While other lenders to people with imperfect credit have continued to languish on the stock market, some analysts say these mortgage companies- which have not reported credit-quality problems-have become targets for banks and thrifts hoping to build their presence in the subprime market.

"The level of interest coming from banks is very noteworthy," said Brenda B. White, managing director of UBS Securities.

E. Reilly Tierney, an analyst at Fox-Pitt, Kelton, said the price of these companies remains attractive to an acquirer. "Even the best companies in the business are not trading at multiples above regional banks," he said.

The entire subprime sector crashed after a handful of auto loan specialists, including Mercury Finance Co. and Jayhawk Acceptance Corp., revised earnings downward, citing accounting irregularities.

But a clear bifurcation has now developed among the subprime stocks, Ms. White said at a mergers and acquisition conference in New York sponsored by American Banker and the Strategic Research Institute.
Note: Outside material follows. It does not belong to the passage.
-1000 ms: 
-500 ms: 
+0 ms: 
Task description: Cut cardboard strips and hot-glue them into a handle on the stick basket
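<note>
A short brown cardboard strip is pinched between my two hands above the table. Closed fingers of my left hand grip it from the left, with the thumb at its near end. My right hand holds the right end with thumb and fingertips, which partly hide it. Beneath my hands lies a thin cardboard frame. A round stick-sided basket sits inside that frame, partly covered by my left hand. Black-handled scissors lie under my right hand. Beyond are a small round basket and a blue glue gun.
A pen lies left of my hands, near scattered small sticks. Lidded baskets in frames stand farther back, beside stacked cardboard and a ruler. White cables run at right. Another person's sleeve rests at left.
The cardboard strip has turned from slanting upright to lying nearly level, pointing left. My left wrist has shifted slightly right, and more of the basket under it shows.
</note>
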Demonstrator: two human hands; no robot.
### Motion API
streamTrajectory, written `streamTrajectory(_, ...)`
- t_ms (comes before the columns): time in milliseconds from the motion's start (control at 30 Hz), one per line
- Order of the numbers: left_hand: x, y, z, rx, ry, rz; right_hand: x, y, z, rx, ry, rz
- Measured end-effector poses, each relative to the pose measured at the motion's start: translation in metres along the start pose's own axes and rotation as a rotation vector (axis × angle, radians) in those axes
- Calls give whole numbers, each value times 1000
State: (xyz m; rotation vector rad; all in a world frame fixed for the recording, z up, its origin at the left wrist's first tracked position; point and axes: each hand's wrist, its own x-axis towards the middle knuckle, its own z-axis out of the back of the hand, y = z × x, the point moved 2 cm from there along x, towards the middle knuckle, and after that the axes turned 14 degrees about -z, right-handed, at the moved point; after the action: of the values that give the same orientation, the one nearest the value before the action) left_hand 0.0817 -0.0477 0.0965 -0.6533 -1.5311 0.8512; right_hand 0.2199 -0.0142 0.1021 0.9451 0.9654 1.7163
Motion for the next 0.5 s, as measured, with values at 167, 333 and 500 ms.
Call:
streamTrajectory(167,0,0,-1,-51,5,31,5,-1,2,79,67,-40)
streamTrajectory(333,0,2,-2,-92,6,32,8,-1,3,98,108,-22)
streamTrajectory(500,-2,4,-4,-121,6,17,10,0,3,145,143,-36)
Ms. White said companies such as Aames Financial and Cityscape are trading at a fraction of their highs but that acquirers may not see them as bargains. Both have reported problems that might scare away more conservative banks.

Aames, for one, has hired Donaldson, Lufkin & Jenrette to look into a sale, but the Los Angeles lender's stock has been hurt by concerns about increased prepayments.
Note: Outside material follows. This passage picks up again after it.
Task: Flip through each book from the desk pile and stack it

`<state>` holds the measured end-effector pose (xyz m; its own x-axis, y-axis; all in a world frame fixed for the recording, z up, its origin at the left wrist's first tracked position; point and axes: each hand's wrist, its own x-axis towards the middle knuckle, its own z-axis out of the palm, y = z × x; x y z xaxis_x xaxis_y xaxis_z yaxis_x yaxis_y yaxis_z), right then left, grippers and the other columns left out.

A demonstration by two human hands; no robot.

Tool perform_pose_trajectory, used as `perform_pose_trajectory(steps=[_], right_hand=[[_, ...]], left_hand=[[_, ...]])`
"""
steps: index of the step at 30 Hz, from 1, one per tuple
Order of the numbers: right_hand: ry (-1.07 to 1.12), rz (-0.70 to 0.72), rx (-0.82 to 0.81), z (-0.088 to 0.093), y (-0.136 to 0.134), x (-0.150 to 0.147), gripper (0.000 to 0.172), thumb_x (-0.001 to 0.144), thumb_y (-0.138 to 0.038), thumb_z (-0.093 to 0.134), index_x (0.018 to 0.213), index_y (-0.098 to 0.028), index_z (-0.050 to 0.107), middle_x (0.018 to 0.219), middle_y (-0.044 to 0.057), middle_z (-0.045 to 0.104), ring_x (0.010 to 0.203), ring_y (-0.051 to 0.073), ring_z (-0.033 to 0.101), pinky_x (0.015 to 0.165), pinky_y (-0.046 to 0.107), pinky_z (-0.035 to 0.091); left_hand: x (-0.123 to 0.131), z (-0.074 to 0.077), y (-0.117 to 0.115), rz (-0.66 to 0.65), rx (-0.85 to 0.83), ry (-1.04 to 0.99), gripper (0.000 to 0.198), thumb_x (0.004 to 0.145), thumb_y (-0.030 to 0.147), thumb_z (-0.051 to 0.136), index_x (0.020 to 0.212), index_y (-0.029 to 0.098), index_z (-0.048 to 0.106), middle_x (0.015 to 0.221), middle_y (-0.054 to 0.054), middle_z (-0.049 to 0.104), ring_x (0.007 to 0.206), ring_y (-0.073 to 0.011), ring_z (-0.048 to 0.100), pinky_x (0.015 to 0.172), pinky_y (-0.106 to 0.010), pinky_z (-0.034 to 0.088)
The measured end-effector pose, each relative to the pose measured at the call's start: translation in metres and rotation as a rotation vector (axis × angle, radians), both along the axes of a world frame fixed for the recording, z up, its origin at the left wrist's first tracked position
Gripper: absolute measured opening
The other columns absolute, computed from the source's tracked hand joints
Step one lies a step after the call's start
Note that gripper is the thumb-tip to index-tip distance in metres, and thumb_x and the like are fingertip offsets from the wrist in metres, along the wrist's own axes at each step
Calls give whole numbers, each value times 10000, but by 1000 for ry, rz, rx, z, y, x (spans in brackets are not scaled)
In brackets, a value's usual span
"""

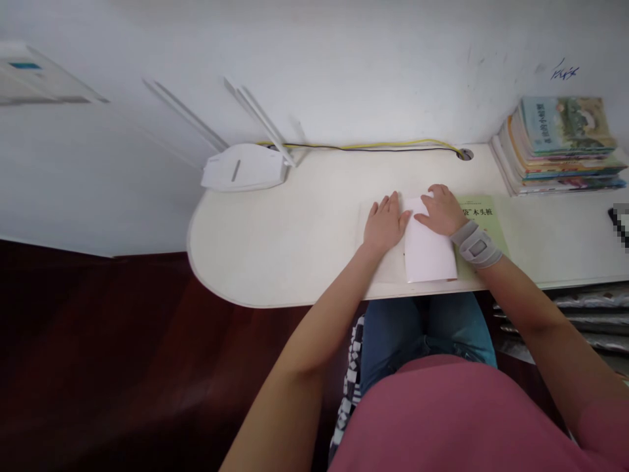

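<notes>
A green book [494, 229] lies on the white desk, partly under a white sheet or flap [430, 254] and my right forearm. My left hand [384, 225] rests with fingers apart at the left edge of the white sheet, on a clear, see-through layer. My right hand [441, 210], with a grey brace on its wrist, lies over the upper right part of the sheet, fingers bent and spread. Between the two hands the top of the sheet shows. Whether the clear layer is joined to the book cannot be made out.
At the desk's back left stands a white router [246, 168] with raised antennas. Yellow and black cables [368, 147] run along the wall to a hole. Stacked books [565, 147] stand at the back right, a dark object [617, 226] at the right edge.
</notes>
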<state>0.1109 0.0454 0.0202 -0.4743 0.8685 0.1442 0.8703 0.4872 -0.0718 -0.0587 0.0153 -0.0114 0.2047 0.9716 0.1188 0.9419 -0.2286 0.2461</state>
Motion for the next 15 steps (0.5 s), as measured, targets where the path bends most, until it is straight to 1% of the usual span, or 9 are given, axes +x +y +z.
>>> perform_pose_trajectory(steps=[3,7,11,15], right_hand=[[30,-13,9,-1,-2,-2,434,882,-388,486,1121,-64,649,1241,221,530,1178,333,422,1002,455,326],[8,-33,-9,-4,-1,0,401,878,-361,507,1093,-57,656,1244,220,537,1186,310,437,1026,433,304],[8,-103,4,-5,-1,2,410,873,-375,522,1123,-69,630,1254,226,533,1203,329,431,1003,447,324],[5,-165,-44,-1,-2,-4,399,885,-364,509,1135,-70,611,1158,221,577,1123,326,492,963,448,364]], left_hand=[[-1,-1,0,-10,-1,1,658,976,465,126,1475,57,256,1492,-161,392,1409,-247,310,1152,-423,228],[-3,1,1,-33,-31,30,635,963,475,214,1452,88,333,1524,-144,341,1421,-253,282,1162,-430,208],[-5,2,1,-58,-63,37,660,945,522,260,1447,104,354,1539,-144,309,1433,-265,251,1166,-440,196],[-6,3,1,-85,-75,40,690,930,574,269,1450,128,356,1546,-136,298,1440,-277,231,1165,-455,186]])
One sign that subprime is not a bad word, however, is the welcome given by the market this year to initial public offerings by several subprime companies.

Life Financial and New Century Financial each went public at $11 a share in June and were trading Wednesday at $19.25 and $17.25, respectively.

But banks need not limit themselves to the publicly traded subprime lenders, Ms. White said.

"One of the best approaches on the subprime side is going for private companies that are looking to go public," she said. Private companies in need of capital often prefer the liquidity created through being acquired by a larger company.

Champion Mortgage Co., for example, had filed to go public this year but was acquired by KeyCorp before the initial public offering.

Glenn S. Goldman, co-president of Contifinancial, which has acquired minority stakes in several subprime lenders this year, said his company has not had much competition yet from banks.

Mr. Goldman predicted continued consolidation but maintained that subprime companies, generally more entrepreneurial in character, might not be as willing to sell themselves to large banks as they would to larger subprime lenders.